▶ [Exercise requirements] When you return the material, keep every line exactly as it is and omit the pictures.

▶ [The data]

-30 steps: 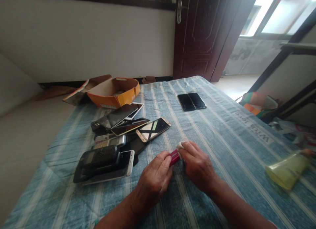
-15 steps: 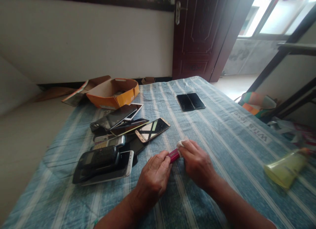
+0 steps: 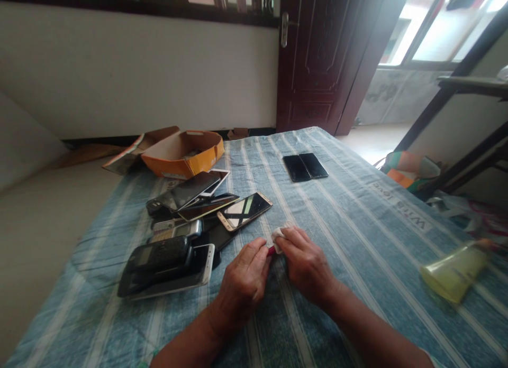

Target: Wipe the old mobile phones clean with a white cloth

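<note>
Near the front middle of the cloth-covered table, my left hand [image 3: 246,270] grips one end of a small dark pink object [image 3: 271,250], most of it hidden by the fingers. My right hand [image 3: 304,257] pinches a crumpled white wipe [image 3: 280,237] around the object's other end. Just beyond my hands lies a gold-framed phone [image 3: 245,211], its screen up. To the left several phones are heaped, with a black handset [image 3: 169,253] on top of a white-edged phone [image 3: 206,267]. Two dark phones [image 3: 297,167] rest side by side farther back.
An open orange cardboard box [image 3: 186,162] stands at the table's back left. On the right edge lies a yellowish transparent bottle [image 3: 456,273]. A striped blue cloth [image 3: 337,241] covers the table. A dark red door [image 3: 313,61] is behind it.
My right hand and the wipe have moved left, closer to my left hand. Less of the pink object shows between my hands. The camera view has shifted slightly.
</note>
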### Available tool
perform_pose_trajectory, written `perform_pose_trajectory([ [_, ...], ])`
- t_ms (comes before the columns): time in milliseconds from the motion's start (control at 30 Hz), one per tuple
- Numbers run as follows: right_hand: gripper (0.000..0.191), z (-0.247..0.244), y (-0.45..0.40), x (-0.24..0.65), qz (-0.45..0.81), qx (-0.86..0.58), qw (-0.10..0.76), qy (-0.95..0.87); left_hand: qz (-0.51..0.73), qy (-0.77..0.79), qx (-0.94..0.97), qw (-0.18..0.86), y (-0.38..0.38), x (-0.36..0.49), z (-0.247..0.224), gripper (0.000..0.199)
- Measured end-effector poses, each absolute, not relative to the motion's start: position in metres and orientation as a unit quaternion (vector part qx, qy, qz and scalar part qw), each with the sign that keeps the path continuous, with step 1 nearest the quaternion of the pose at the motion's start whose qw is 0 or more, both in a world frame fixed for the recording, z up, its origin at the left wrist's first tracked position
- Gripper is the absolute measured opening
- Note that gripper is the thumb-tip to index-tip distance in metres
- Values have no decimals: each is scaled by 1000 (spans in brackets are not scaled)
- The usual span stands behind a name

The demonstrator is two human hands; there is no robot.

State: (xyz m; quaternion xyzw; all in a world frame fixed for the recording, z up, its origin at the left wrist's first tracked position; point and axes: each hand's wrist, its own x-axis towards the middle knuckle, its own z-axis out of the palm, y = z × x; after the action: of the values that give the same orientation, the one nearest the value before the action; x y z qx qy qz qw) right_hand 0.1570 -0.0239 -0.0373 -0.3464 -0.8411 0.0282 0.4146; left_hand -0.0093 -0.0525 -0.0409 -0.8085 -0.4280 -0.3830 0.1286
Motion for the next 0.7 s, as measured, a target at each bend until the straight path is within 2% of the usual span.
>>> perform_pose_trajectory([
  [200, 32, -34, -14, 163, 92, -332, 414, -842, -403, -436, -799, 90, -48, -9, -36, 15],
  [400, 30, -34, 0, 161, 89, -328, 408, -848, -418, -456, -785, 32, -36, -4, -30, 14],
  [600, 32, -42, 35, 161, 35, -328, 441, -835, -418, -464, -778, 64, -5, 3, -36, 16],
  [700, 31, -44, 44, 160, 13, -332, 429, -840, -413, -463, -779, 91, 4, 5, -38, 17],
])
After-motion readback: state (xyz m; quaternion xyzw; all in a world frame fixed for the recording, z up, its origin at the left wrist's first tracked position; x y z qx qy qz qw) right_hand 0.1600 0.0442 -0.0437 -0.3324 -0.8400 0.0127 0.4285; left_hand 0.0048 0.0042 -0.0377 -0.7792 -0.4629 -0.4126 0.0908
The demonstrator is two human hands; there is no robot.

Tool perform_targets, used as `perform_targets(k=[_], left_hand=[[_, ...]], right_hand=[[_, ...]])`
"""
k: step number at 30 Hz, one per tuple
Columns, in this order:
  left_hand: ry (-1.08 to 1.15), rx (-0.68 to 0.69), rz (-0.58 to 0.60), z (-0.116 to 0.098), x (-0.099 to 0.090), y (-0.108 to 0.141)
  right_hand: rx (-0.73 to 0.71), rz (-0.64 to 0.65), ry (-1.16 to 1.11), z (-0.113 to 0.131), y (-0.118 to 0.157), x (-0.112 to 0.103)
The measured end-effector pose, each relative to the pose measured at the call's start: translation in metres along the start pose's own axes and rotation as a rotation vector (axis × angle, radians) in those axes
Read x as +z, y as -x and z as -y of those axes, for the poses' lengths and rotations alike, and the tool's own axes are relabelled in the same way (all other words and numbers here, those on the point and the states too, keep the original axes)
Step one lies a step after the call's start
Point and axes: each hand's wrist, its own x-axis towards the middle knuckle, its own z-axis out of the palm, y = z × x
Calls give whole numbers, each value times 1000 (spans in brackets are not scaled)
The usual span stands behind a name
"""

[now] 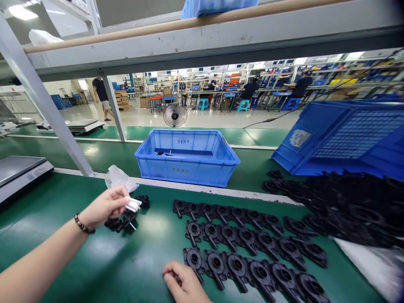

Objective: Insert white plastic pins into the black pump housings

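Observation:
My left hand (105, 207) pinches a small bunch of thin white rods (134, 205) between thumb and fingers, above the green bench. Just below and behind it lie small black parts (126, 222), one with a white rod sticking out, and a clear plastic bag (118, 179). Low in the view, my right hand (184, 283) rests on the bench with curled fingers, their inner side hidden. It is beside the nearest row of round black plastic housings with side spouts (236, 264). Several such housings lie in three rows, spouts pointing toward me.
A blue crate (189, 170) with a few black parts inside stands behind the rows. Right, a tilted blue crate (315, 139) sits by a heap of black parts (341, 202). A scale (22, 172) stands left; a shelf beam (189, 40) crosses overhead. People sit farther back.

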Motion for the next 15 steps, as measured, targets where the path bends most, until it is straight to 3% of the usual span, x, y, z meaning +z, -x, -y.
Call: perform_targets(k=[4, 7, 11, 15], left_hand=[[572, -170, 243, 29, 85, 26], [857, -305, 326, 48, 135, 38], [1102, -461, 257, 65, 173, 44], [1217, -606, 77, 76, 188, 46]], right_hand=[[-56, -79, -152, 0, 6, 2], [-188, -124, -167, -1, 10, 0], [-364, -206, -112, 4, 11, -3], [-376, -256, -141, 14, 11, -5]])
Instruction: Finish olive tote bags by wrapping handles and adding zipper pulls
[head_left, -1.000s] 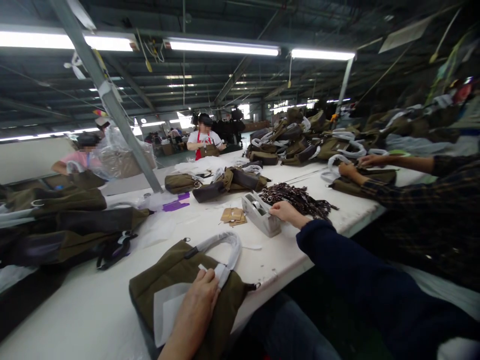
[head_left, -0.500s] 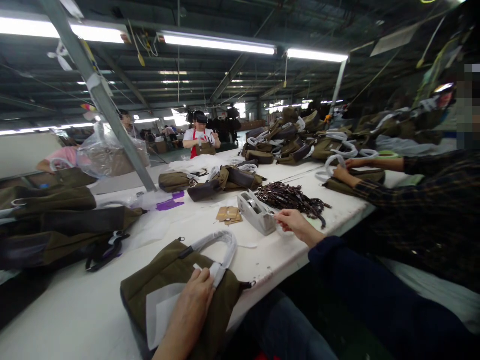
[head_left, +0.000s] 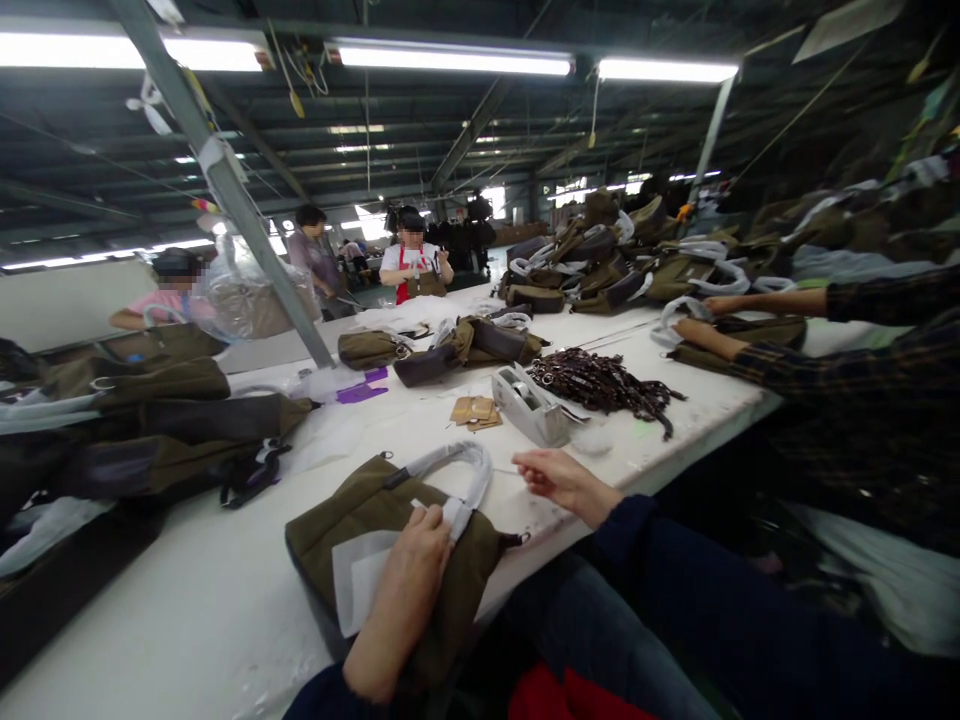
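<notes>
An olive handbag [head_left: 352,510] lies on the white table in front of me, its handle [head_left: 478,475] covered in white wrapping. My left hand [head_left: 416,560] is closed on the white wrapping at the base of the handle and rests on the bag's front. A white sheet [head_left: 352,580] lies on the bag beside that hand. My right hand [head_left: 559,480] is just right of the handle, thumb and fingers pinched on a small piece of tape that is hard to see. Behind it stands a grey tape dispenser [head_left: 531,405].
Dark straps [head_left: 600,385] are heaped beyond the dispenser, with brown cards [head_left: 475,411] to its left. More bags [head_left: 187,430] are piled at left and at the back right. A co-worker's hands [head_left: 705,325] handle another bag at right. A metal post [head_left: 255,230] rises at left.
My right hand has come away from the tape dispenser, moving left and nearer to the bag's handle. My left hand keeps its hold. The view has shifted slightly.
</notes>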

▶ [Your solution]
-30 steps: 
-15 steps: 
+0 steps: 

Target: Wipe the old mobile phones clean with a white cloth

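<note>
Near the front middle of the cloth-covered table, my left hand [image 3: 246,270] grips one end of a small dark pink object [image 3: 271,250], most of it hidden by the fingers. My right hand [image 3: 304,257] pinches a crumpled white wipe [image 3: 280,237] around the object's other end. Just beyond my hands lies a gold-framed phone [image 3: 245,211], its screen up. To the left several phones are heaped, with a black handset [image 3: 169,253] on top of a white-edged phone [image 3: 206,267]. Two dark phones [image 3: 297,167] rest side by side farther back.
An open orange cardboard box [image 3: 186,162] stands at the table's back left. On the right edge lies a yellowish transparent bottle [image 3: 456,273]. A striped blue cloth [image 3: 337,241] covers the table. A dark red door [image 3: 313,61] is behind it.
My right hand and the wipe have moved left, closer to my left hand. Less of the pink object shows between my hands. The camera view has shifted slightly.
</note>
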### Available tool
perform_pose_trajectory, written `perform_pose_trajectory([ [_, ...], ])`
- t_ms (comes before the columns): time in milliseconds from the motion's start (control at 30 Hz), one per tuple
- Numbers run as follows: right_hand: gripper (0.000..0.191), z (-0.247..0.244), y (-0.45..0.40), x (-0.24..0.65), qz (-0.45..0.81), qx (-0.86..0.58), qw (-0.10..0.76), qy (-0.95..0.87); left_hand: qz (-0.51..0.73), qy (-0.77..0.79), qx (-0.94..0.97), qw (-0.18..0.86), y (-0.38..0.38), x (-0.36..0.49), z (-0.247..0.224), gripper (0.000..0.199)
- Measured end-effector poses, each absolute, not relative to the motion's start: position in metres and orientation as a unit quaternion (vector part qx, qy, qz and scalar part qw), each with the sign that keeps the path continuous, with step 1 nearest the quaternion of the pose at the motion's start whose qw is 0 or more, both in a world frame fixed for the recording, z up, its origin at the left wrist's first tracked position
- Gripper is the absolute measured opening
- Note that gripper is the thumb-tip to index-tip distance in metres
- Values have no decimals: each is scaled by 1000 (spans in brackets are not scaled)
- The usual span stands behind a name

The demonstrator is two human hands; there is no robot.

State: (xyz m; quaternion xyzw; all in a world frame fixed for the recording, z up, its origin at the left wrist's first tracked position; point and axes: each hand's wrist, its own x-axis towards the middle knuckle, its own z-axis out of the palm, y = z × x; after the action: of the values that give the same orientation, the one nearest the value before the action; x y z qx qy qz qw) right_hand 0.1570 -0.0239 -0.0373 -0.3464 -0.8411 0.0282 0.4146; left_hand -0.0093 -0.0525 -0.0409 -0.8085 -0.4280 -0.3830 0.1286
Motion for the next 0.7 s, as measured, a target at each bend until the straight path is within 2% of the usual span.
>>> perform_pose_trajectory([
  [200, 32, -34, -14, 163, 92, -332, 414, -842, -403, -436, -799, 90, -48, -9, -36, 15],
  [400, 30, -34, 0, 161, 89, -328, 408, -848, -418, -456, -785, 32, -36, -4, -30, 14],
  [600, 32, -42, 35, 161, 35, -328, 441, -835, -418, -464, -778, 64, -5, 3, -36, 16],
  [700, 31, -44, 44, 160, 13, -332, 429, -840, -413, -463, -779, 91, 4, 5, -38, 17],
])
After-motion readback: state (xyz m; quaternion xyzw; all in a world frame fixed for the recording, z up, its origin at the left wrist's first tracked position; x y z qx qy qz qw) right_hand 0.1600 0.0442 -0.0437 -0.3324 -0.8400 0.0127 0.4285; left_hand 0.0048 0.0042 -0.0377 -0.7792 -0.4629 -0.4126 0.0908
The demonstrator is two human hands; there is no robot.

Tool perform_targets, used as `perform_targets(k=[_], left_hand=[[_, ...]], right_hand=[[_, ...]])`
"""
k: step number at 30 Hz, one per tuple
Columns, in this order:
  left_hand: ry (-1.08 to 1.15), rx (-0.68 to 0.69), rz (-0.58 to 0.60), z (-0.116 to 0.098), x (-0.099 to 0.090), y (-0.108 to 0.141)
  right_hand: rx (-0.73 to 0.71), rz (-0.64 to 0.65), ry (-1.16 to 1.11), z (-0.113 to 0.131), y (-0.118 to 0.157), x (-0.112 to 0.103)
The measured end-effector pose, each relative to the pose measured at the call's start: translation in metres along the start pose's own axes and rotation as a rotation vector (axis × angle, radians) in those axes
Read x as +z, y as -x and z as -y of those axes, for the poses' lengths and rotations alike, and the tool's own axes are relabelled in the same way (all other words and numbers here, those on the point and the states too, keep the original axes)
Step one lies a step after the call's start
Point and axes: each hand's wrist, its own x-axis towards the middle knuckle, its own z-axis out of the palm, y = z × x
Calls give whole numbers, each value times 1000 (spans in brackets are not scaled)
The usual span stands behind a name
"""

[now] 

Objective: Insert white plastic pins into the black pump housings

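Observation:
My left hand (105, 207) pinches a small bunch of thin white rods (134, 205) between thumb and fingers, above the green bench. Just below and behind it lie small black parts (126, 222), one with a white rod sticking out, and a clear plastic bag (118, 179). Low in the view, my right hand (184, 283) rests on the bench with curled fingers, their inner side hidden. It is beside the nearest row of round black plastic housings with side spouts (236, 264). Several such housings lie in three rows, spouts pointing toward me.
A blue crate (189, 170) with a few black parts inside stands behind the rows. Right, a tilted blue crate (315, 139) sits by a heap of black parts (341, 202). A scale (22, 172) stands left; a shelf beam (189, 40) crosses overhead. People sit farther back.
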
Motion for the next 15 steps, as measured, targets where the path bends most, until it is straight to 3% of the usual span, x, y, z meaning +z, -x, -y.
Call: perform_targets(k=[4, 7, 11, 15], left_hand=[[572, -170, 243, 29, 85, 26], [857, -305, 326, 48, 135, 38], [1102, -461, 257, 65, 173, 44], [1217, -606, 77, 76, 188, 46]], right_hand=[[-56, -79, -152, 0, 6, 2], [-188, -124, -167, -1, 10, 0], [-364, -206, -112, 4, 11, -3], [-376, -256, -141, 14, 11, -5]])
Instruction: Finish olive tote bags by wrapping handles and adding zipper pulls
[head_left, -1.000s] 
[head_left, -0.500s] 
[head_left, +0.000s] 
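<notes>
An olive handbag [head_left: 352,510] lies on the white table in front of me, its handle [head_left: 478,475] covered in white wrapping. My left hand [head_left: 416,560] is closed on the white wrapping at the base of the handle and rests on the bag's front. A white sheet [head_left: 352,580] lies on the bag beside that hand. My right hand [head_left: 559,480] is just right of the handle, thumb and fingers pinched on a small piece of tape that is hard to see. Behind it stands a grey tape dispenser [head_left: 531,405].
Dark straps [head_left: 600,385] are heaped beyond the dispenser, with brown cards [head_left: 475,411] to its left. More bags [head_left: 187,430] are piled at left and at the back right. A co-worker's hands [head_left: 705,325] handle another bag at right. A metal post [head_left: 255,230] rises at left.
My right hand has come away from the tape dispenser, moving left and nearer to the bag's handle. My left hand keeps its hold. The view has shifted slightly.
</notes>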

The answer has nothing more to it.